The establishment of mitotic errors-driven senescence depends on autophagy

中心体 衰老 自噬 细胞生物学 基因组不稳定性 有丝分裂 生物 主轴检查点 氧化应激 蛋白酶体 下调和上调 DNA损伤 癌症研究 主轴装置 遗传学 细胞分裂 细胞 细胞凋亡 细胞周期 生物化学 基因 DNA
作者
Andreas Goutas,Zozo Outskouni,Ιωάννα Παπαθανασίου,Aphrodite Georgakopoulou,Γεώργιος Καρπέτας,Efstathios S. Gonos,Varvara Trachana
出处
期刊:Redox biology [Elsevier BV]
卷期号:62: 102701-102701 被引量:9
标识
DOI:10.1016/j.redox.2023.102701
摘要

We and others have reported that senescence onset is accompanied by genomic instability that is evident by several defects, such as aneuploidy or erroneous mitosis features. Here, we report that these defects also appear in young cells upon oxidative insult. We provide evidence that these errors could be the consequence of oxidative stress (OS)- either exogenous or senescence-associated - overriding the spindle assembly checkpoint (SAC). Young cells treated with Η2Ο2 as well as older cells fail to maintain mitotic arrest in the presence of spindle poisons and a significant higher percentage of them have supernumerary centrosomes and centrosome related anomalous characteristics. We also report that aging is escorted by expression modifications of SAC components, and especially of Bub1b/BubR1. Bub1b/BubR1 has been previously reported to decrease naturally upon aging. Here, we show that there is an initial increase in Bub1b/BubR1 levels, feasibly as part of the cells' response against OS-driven genomic instability, that is followed by its autophagy dependent degradation.
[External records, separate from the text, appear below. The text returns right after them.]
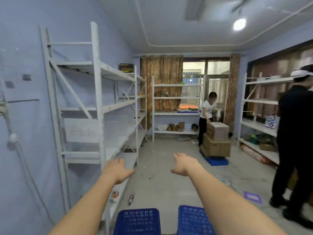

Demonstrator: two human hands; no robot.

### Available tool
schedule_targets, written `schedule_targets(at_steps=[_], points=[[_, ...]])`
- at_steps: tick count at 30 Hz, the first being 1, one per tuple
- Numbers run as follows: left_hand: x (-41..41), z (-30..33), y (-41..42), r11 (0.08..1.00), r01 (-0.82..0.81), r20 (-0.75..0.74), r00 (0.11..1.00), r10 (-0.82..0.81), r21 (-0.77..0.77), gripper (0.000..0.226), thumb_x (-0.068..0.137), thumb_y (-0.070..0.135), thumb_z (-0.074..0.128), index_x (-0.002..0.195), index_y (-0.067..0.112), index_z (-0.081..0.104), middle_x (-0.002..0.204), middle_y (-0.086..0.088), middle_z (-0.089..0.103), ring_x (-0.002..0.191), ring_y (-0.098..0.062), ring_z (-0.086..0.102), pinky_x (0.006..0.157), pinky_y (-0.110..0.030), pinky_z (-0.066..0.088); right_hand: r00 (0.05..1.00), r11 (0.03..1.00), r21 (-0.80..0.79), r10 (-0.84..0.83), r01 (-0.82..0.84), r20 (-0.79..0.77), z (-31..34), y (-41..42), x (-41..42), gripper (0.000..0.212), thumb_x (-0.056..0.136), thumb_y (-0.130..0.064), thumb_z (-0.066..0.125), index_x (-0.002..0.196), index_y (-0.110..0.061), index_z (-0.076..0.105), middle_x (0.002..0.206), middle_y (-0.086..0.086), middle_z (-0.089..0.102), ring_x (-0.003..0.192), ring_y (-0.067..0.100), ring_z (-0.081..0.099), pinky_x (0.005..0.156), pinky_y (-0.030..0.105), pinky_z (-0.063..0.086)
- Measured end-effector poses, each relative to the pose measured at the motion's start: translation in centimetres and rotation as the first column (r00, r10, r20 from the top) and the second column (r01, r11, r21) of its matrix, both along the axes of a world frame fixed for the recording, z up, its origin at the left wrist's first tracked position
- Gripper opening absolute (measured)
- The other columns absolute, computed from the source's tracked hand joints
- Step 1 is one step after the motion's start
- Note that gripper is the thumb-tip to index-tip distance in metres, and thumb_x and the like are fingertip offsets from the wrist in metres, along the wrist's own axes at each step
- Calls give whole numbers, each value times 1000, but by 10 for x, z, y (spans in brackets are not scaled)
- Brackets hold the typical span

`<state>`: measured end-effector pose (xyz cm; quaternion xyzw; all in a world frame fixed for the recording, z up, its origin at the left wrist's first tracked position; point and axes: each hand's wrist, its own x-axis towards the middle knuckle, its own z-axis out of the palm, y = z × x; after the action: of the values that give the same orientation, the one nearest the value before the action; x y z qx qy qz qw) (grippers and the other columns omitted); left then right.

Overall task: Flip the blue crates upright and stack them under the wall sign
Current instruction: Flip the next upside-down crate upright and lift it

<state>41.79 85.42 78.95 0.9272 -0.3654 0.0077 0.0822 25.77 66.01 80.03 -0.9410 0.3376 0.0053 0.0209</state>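
Two blue perforated crates lie bottom-up on the floor at the lower edge of the head view, the left crate (138, 221) and the right crate (192, 221) side by side with a gap between them. My left hand (116, 172) and my right hand (183, 164) are stretched forward well above the crates, fingers apart, holding nothing. A white paper sign with red writing (81, 130) hangs on the left wall behind the shelf frame.
White metal shelving (98, 106) lines the left wall, with more racks at the back (176, 99) and right (260, 122). A person (205, 116) stands by stacked cardboard boxes (217, 139) on a blue pallet. Another person in black (294, 141) stands at the right. Litter dots the floor.
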Motion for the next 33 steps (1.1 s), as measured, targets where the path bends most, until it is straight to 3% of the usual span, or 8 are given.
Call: schedule_targets(at_steps=[3,6,11,19,23,33], points=[[-62,0,-80,997,78,-23,997,-79,-5,74,89,57,38,147,10,32,152,-16,36,137,-31,36,113,-38,30,995,996,15,-93,93,-29,0,-55,-71,77,91,-46,49,152,-15,15,158,6,22,144,25,25,110,42,33],[-127,-7,-151,980,201,-32,979,-200,11,77,89,56,39,150,11,26,156,-13,29,143,-28,27,118,-39,19,984,984,23,-173,174,-30,-4,-101,-129,68,89,-44,50,146,-12,28,151,8,33,136,28,37,103,42,38],[-173,-16,-229,954,296,-43,955,-294,47,80,86,57,38,151,14,24,158,-9,25,147,-25,20,120,-39,11,967,965,67,-252,255,-41,-10,-159,-184,68,87,-40,49,146,-14,29,152,9,33,136,28,37,103,41,38],[-152,-50,-306,949,303,-77,952,-296,86,79,87,58,38,151,13,24,156,-11,30,143,-26,28,117,-38,18,955,945,138,-290,296,-67,-47,-230,-180,66,88,-37,49,146,-11,31,151,10,37,134,30,41,108,42,38],[-122,-83,-346,950,290,-168,948,-269,114,78,90,56,38,152,11,21,157,-13,28,143,-28,28,117,-37,21,956,950,135,-267,283,-126,-70,-265,-149,68,90,-37,49,148,-9,27,153,9,33,135,30,39,109,43,37],[-42,-114,-476,957,282,-252,933,-258,65,75,90,54,39,149,10,26,155,-14,32,140,-28,34,112,-35,28,939,925,181,-308,333,-156,-105,-379,-88,59,89,-39,49,139,-11,37,147,8,39,130,29,44,101,40,39]])
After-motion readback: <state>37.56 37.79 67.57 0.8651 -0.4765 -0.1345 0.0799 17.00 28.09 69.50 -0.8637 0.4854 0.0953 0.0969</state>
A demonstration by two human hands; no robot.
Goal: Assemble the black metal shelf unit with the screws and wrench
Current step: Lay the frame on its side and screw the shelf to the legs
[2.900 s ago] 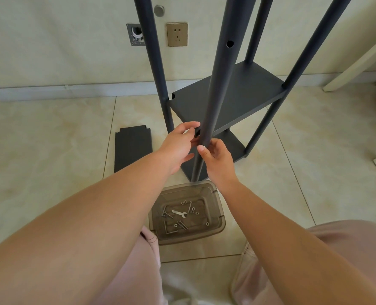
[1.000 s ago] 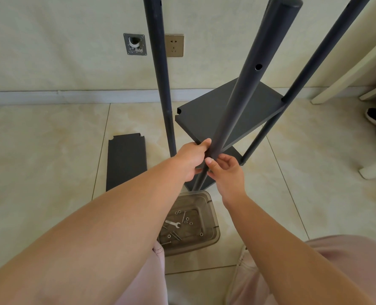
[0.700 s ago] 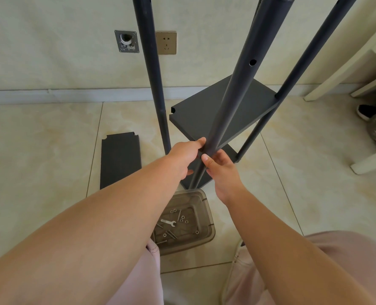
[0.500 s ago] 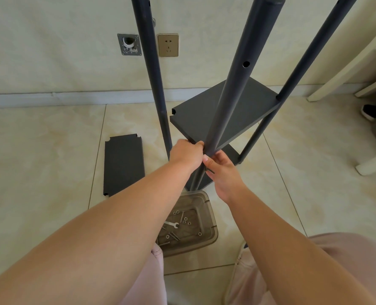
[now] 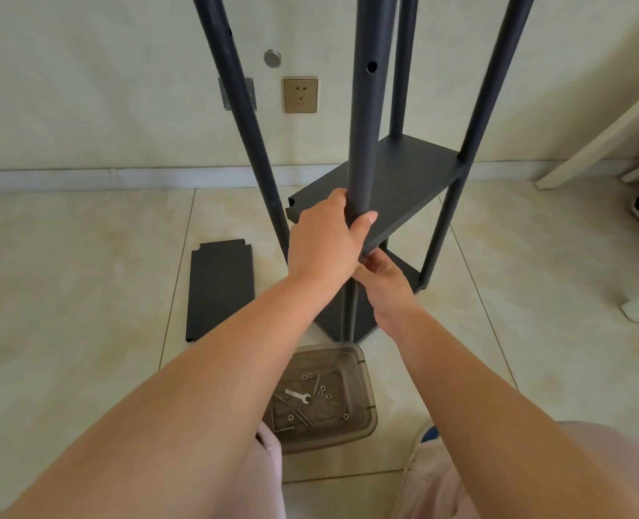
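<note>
1. We are gripping the near post (image 5: 364,118) of the black shelf unit (image 5: 404,174) with our left hand (image 5: 323,245): the fingers are curling round the tube from the left and the thumb is pressing across its front, just where the post meets the near edge of the middle shelf panel (image 5: 411,181).
2. Our right hand (image 5: 383,279) is sitting directly below the left one, touching it, with its fingers reaching up under the front edge of that panel beside the post. The left hand is hiding the fingertips, so we cannot tell whether they are pinching anything or how far they are closing.
3. The shelf unit is standing upright on the tiled floor (image 5: 67,294) in front of us, close to the wall, with four dark posts rising out of the top of the view. A lower panel (image 5: 404,267) is showing beneath the middle one.
4. A loose shelf panel (image 5: 220,290) is lying flat on the tiles to the left of the unit, apart from it.
5. A clear plastic tray (image 5: 325,402) is resting on the floor between our knees, just in front of the unit's base. Inside it, the small silver wrench (image 5: 298,395) is lying among scattered screws (image 5: 316,383) and washers.
</note>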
This provides an explanation that was missing regarding the molecular entity responsible for the downregulation of Bub1b/BubR1 upon aging, especially since it is well established, by us and others, that the proteasome function decays as cells age. These results, not only serve the previously reported notion of a shift from proteasome to autophagy-dependent degradation upon aging, but also provide a mechanistic insight for mitotic errors-driven senescence. We believe that our conclusions deepen our understanding regarding the homeostatic function of autophagy that serves the establishment of senescence as a barrier against cellular transformation.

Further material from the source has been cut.